We pray this morning that as a country we may be humble. After all, what we have has been given to us. We did not make the ground fertile; we did not put all those natural resources under the earth and in the mountains and on our seacoasts. As a country we need to take our place among the nations of the world in humility, respecting other nations and their differences, trying to help other nations rather than dominate, and, yes, even admitting our mistakes, our faults and, dare I say, sins. A great nation has to be a humble nation or else it will fall of its own weight; it will collapse over its own self-importance. We all know the many examples of this written on the pages of history. 
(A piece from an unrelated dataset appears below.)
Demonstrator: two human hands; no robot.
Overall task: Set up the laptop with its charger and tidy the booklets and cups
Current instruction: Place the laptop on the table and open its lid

A humble nation is a nation that remembers its own history. We are all from someplace else; once we were all exiles and immigrants. This nation, however, made a place for us; in our humility we now have to try and make a place for those new immigrants who continue to come to our shores. They too have heard the voice of the Lady across the waters; they too yearn to share in the richness of the freedom that is ours. Do you remember the film director, Frank Capra? He directed “It’s a Wonderful Life” On his 85th birthday the film industry gave him a special honor. In his acceptance speech he recalled that, when he and his family got off the boat from Italy and finally arrived in Los Angeles, his father knelt down and kissed the ground. Then, Capra said: “I want to do what Poppa did. I kiss the ground of America, because I have had the chance to live here, to work here. I kiss the ground.”

Just before Jesus utters his invitation to come to Him, He prays to the Father in thanksgiving. “I give you Thanks, Father, Lord of heaven and earth” Jesus gives thanks that the Father has revealed the Son to us; Jesus gives thanks that He and the Father are one. In like manner today we give thanks. We do that every time we come to the Eucharist; we give thanks to the Father through His Son in the Holy Spirit. Today our thanks is for our country and nation. How blest we really are! Each day may we turn to God in a prayer of thanks for the gifts that have been given us.

Even though this is a very sad time in our country’s history, we love our country. On the back of our currency the words “In God We Trust” are plainly written. May we trust that God will give us the grace to cherish our freedom even as we lament the license it can and sometimes lead to. We live in a blessed country, but we must not forget for a moment that it can be destroyed by selfishness and greed. Democracy is a fragile reality that can easily be lost unless we all work together to live out the motto:  ”E pluribus unum.” So, today, like Frank Capra, we express our thanks. Today, in the spirit of Jesus we say: Thank you, Father, for your gifts. We pray that the Spirit will teach us how to be a nation that is truly humble and thankful.  Today we hear again the words of the Lady in Harbor and the words of Jesus: “Come to Me” May God  give us the grace to realize what the acceptance of that invitation really means for each of us at this time in our history.